Return the following from the records below: each line, word for word, starting with the line that contains "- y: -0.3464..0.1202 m" and going on through the line that contains "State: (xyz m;", with nothing outside that range.

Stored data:
⁂
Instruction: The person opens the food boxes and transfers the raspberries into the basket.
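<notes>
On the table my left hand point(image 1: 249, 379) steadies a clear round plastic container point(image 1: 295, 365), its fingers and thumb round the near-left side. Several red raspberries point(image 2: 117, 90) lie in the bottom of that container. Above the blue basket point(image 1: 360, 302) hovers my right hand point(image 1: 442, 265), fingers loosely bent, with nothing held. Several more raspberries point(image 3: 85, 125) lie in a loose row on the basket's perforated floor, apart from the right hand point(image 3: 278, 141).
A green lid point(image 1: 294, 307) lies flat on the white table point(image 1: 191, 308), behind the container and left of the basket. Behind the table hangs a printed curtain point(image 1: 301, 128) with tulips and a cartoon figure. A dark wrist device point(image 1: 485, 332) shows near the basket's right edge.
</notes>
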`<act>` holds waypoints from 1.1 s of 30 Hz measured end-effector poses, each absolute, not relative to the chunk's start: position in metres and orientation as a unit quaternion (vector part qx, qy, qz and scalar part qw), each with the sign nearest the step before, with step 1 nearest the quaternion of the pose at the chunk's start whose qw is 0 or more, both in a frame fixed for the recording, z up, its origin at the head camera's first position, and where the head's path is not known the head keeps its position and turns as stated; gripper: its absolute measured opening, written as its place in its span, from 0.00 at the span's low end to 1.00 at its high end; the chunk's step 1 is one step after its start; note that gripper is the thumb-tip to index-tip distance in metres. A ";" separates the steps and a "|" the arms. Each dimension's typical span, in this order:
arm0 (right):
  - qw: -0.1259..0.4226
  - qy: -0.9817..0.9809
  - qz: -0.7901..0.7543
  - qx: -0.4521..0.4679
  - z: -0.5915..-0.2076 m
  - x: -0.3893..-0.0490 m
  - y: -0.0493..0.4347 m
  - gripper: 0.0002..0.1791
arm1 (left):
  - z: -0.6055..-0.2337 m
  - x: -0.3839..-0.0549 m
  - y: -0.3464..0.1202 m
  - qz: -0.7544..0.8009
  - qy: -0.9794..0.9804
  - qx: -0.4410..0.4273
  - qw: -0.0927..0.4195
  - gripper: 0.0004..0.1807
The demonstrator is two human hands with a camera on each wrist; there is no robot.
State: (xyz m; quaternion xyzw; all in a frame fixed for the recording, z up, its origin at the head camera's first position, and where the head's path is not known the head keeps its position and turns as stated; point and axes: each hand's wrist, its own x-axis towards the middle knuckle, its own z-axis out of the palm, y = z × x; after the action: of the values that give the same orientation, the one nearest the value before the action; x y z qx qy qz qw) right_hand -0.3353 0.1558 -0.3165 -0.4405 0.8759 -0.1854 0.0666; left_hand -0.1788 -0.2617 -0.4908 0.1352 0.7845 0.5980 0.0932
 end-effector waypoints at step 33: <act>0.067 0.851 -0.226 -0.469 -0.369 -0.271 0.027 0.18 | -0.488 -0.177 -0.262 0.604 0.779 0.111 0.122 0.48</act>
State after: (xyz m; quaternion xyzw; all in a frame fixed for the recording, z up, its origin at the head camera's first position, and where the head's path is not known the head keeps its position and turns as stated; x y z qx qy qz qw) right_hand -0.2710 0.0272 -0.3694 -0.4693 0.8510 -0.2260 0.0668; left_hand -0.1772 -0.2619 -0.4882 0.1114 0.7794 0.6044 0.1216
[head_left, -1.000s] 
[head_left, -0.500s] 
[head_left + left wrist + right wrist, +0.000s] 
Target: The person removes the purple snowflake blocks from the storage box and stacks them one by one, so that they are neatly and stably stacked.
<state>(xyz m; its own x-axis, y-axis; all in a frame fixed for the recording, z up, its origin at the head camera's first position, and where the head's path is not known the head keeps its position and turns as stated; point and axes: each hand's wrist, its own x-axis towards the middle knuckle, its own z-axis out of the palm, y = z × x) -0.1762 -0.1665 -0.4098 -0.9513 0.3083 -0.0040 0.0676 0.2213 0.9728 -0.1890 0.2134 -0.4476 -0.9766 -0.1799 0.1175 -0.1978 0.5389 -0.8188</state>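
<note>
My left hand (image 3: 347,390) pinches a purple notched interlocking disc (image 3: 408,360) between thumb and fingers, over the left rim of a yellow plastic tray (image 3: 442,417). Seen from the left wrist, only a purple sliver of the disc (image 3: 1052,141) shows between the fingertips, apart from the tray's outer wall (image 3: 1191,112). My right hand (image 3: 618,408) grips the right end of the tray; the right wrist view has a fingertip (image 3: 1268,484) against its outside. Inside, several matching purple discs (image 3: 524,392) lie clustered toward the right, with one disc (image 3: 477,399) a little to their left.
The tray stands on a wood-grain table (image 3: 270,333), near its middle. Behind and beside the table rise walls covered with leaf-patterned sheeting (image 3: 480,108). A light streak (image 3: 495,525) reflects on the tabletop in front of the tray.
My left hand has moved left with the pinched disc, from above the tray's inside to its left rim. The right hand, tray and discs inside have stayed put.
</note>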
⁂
Your response —
  - y: -0.3464..0.1202 m
  - qz: -0.7544..0.8009
  - qy: -0.9794..0.9804
  - qx: -0.4410..0.4273
  - qw: -0.0927..0.4195
  - gripper: 0.0004..0.1807
The demonstrator is two human hands with a camera on each wrist; there is no robot.
State: (xyz m; quaternion xyzw; all in a frame fixed for the recording, z up, its origin at the head camera's first position, and where the head's path is not known the head keeps its position and turns as stated; point and axes: each hand's wrist, its own x-axis towards the middle knuckle, its own z-axis out of the palm, y = z × x; after the action: of the values that give the same orientation, the one nearest the value before the action; x y z qx qy qz qw) right_hand -0.3353 0.1558 -0.3165 -0.4405 0.8759 -0.1854 0.0666; left_hand -0.1788 -0.2617 -0.4908 0.1352 0.7845 0.5980 0.0932

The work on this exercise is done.